Start Their Financial Schooling at Home
Children are taught a lot of things in high school and college, but often the curriculum does not have enough material about personal finance.
This is where parents need to come in and make themselves a vital resource. Annie-Rose Strasser, a 24-year-old, states that home instruction played a critical role in ensuring that she becomes financially independent. Strasser works full time as a journalist in Washington, living in her own apartment. She notes that she learned everything she knows about personal finance from budget balancing, saving and even 401(k) retirement plans from her parents.

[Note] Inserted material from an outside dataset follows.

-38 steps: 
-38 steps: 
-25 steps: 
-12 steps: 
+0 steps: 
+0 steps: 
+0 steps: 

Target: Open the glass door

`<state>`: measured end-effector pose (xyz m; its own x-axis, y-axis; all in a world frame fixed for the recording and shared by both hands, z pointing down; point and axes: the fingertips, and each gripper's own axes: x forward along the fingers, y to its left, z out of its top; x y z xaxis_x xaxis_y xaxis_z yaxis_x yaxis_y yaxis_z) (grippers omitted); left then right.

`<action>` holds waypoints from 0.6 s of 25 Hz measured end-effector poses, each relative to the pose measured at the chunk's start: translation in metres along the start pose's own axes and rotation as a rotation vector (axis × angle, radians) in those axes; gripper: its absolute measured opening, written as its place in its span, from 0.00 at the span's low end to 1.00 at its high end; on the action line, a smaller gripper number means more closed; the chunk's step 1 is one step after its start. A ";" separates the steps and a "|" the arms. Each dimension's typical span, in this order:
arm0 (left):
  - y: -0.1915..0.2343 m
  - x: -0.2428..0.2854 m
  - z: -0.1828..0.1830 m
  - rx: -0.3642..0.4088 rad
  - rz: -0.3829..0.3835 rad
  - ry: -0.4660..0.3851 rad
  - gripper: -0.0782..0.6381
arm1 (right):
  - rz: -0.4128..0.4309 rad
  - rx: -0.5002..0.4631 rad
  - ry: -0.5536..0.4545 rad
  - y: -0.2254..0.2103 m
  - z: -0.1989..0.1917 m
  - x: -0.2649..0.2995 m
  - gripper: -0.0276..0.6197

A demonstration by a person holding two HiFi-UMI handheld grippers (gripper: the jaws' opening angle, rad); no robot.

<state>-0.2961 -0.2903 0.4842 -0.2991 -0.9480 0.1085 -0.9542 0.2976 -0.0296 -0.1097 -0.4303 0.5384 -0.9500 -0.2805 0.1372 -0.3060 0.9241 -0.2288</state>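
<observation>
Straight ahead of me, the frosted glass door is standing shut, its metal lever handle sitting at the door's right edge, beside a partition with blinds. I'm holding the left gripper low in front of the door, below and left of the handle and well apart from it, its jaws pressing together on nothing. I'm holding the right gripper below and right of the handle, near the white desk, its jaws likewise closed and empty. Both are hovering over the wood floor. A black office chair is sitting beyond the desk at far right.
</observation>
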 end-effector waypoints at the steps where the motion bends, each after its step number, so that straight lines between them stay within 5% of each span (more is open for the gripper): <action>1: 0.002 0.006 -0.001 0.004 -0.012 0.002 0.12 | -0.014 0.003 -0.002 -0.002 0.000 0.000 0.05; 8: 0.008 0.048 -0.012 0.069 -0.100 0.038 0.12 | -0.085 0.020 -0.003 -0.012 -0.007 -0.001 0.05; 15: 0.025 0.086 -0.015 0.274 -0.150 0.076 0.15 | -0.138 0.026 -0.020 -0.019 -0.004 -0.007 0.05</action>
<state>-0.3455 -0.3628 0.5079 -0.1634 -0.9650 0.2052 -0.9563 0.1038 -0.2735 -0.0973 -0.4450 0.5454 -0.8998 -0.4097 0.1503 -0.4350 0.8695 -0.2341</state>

Combined with the financial homeschooling was the hope that Strasser would start working as soon as she could. And indeed her stream of jobs at summer camps paid internships and office jobs would lay the foundation for her successful launch.
Strasser notes that her parents were not the happy-go-lucky types who leave their children to their own devices. Instead, they put a lot of emphasis on teaching her to get a career, save money and become financially responsible.